- [Task statement]:
Search the material for "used" and show all lines that contain it.

- [Data for the task]:
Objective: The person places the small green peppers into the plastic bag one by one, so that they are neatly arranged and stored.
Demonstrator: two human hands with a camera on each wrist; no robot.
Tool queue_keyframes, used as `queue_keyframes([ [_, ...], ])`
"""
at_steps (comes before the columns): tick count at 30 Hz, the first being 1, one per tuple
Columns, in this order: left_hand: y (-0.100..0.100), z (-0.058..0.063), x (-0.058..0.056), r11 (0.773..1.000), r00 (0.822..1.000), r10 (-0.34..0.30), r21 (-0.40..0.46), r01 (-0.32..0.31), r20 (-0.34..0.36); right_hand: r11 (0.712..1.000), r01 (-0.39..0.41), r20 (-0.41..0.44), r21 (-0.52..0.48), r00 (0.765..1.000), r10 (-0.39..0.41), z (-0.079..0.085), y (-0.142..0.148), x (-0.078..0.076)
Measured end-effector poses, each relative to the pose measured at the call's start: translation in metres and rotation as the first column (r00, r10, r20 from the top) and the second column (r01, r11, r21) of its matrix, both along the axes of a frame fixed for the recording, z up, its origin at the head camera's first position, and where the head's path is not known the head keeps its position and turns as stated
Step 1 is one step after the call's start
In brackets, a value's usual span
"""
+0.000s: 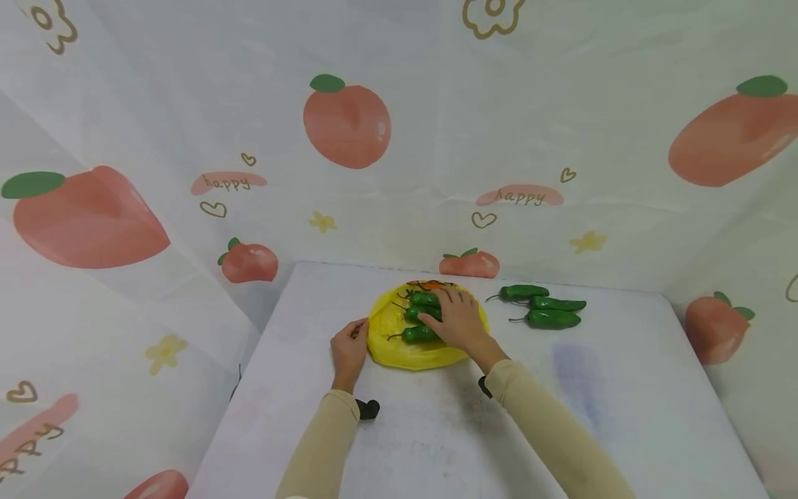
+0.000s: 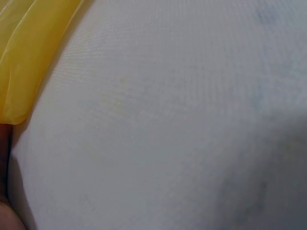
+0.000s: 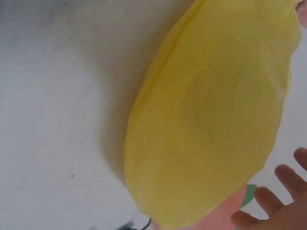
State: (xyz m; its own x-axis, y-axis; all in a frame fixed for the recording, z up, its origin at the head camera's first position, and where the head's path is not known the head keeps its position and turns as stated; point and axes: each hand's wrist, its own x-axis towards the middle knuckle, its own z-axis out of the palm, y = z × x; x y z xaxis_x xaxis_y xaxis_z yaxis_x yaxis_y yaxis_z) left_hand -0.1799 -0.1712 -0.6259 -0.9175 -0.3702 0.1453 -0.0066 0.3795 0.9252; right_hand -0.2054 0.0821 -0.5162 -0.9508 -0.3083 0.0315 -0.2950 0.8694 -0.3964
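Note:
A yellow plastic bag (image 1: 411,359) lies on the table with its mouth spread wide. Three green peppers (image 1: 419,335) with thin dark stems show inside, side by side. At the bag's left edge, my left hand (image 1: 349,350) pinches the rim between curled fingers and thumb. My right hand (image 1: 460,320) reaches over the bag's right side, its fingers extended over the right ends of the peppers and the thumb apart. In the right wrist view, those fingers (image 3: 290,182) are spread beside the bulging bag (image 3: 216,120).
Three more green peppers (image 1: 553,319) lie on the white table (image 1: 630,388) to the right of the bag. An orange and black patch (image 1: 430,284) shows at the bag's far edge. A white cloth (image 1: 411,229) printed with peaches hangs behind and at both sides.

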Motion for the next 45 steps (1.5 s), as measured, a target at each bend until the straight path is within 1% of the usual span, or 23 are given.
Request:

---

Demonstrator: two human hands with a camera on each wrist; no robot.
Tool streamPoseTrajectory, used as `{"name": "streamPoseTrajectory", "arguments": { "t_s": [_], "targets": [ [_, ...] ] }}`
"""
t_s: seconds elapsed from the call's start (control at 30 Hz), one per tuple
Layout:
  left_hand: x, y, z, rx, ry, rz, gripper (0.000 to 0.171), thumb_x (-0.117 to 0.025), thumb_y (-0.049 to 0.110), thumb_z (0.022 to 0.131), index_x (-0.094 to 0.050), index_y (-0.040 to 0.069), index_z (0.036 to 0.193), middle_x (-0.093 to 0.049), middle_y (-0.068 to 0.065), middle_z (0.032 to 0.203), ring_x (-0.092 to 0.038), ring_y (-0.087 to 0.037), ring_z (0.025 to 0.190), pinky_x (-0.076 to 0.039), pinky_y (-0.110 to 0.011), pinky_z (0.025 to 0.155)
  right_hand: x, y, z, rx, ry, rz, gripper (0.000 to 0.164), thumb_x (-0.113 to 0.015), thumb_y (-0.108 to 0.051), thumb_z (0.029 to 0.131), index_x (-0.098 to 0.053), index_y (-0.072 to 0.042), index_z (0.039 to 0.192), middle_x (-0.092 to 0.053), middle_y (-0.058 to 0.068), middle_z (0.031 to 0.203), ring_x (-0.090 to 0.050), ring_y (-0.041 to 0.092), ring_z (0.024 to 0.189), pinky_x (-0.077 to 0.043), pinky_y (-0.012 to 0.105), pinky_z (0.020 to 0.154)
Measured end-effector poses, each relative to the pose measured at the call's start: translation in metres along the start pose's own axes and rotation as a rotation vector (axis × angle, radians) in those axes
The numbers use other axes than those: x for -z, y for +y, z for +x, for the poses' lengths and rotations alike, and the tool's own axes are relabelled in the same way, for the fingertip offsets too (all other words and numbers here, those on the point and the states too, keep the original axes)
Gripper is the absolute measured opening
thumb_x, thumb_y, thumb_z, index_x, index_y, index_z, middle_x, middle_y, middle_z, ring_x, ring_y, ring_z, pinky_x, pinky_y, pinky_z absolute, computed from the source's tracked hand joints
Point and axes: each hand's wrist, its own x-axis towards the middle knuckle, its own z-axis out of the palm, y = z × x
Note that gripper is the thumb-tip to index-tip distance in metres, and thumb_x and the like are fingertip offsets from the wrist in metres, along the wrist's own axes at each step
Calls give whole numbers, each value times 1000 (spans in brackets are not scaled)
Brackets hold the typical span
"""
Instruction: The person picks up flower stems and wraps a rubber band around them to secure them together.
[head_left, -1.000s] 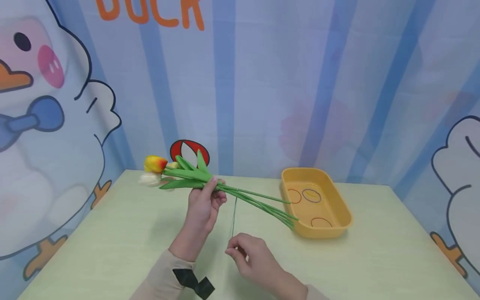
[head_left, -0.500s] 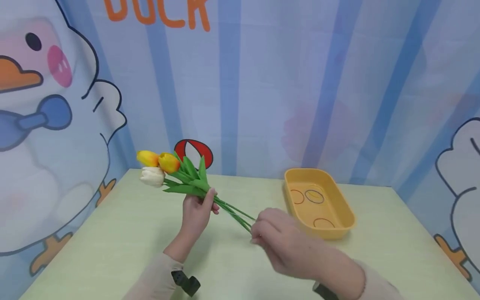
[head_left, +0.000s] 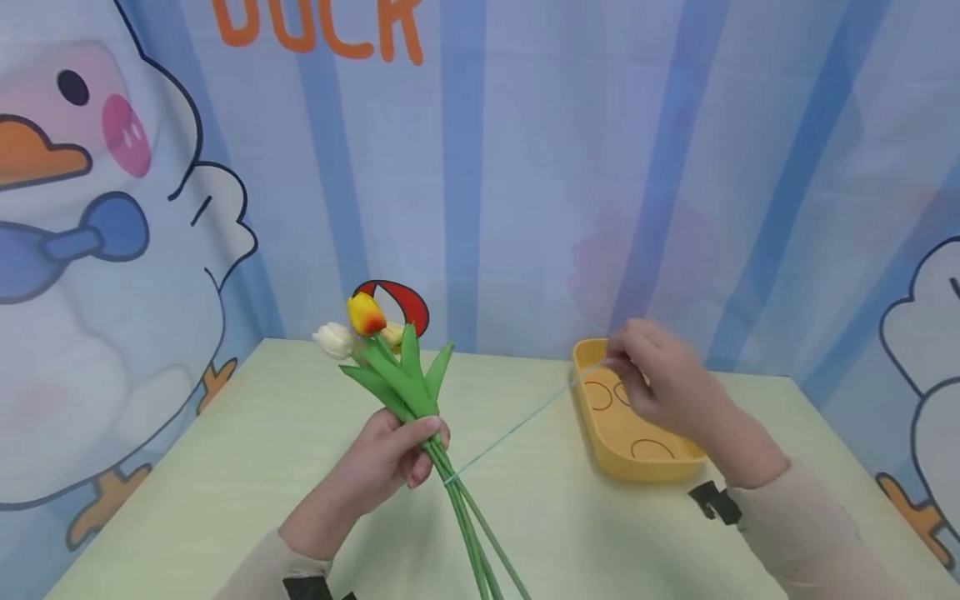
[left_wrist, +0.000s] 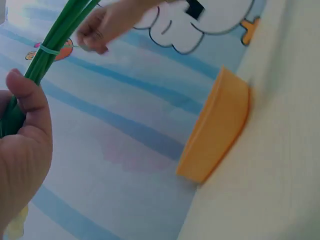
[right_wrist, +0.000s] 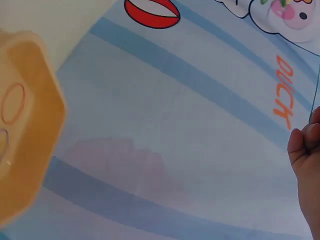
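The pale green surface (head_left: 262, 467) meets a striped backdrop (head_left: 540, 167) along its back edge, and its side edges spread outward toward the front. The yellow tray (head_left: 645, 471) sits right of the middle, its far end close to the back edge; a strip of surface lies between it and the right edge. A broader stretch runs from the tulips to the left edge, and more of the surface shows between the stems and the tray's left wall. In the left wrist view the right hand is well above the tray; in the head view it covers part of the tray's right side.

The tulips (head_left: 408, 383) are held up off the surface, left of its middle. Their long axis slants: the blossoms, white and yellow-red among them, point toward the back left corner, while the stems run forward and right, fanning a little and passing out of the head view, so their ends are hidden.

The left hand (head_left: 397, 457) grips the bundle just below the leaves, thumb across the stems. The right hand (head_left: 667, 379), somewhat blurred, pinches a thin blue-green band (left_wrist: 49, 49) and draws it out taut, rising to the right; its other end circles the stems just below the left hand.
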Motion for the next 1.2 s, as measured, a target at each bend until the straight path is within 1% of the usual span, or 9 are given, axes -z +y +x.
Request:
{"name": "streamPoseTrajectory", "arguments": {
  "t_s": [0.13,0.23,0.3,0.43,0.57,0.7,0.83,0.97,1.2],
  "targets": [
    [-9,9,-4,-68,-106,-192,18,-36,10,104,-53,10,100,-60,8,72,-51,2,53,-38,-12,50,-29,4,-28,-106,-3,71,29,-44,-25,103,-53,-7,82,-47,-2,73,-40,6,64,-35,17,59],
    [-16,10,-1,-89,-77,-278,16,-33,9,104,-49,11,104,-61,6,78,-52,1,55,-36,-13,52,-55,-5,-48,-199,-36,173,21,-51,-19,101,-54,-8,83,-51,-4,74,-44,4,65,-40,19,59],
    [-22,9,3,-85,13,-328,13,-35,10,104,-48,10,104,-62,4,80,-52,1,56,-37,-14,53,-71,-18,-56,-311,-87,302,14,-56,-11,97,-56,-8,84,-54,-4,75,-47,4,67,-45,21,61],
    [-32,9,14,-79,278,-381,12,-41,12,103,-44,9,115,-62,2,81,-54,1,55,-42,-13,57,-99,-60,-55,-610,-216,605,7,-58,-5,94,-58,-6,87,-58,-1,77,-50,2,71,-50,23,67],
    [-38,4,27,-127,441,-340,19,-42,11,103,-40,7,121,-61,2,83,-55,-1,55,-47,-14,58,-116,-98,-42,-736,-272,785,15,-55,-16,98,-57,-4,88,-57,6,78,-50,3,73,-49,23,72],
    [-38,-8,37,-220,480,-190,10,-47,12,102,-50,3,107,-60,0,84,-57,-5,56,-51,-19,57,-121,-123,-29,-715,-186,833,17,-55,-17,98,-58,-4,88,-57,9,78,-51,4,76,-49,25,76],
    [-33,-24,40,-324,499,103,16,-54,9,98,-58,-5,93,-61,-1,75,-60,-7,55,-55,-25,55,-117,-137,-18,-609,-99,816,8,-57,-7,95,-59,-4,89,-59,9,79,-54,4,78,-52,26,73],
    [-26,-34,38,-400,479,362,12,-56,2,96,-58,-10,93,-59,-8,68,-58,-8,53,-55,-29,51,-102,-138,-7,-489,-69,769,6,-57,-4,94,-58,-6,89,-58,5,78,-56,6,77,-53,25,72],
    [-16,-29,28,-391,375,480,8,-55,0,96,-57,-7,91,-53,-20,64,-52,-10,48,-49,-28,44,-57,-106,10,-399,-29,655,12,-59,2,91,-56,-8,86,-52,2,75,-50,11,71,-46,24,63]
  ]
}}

- [Expected answer]:
Tool queue_keyframes, used as `queue_keyframes([ [_, ...], ])`
Tool streamPoseTrajectory, used as `{"name": "streamPoseTrajectory", "arguments": { "t_s": [_], "targets": [ [_, ...] ] }}`

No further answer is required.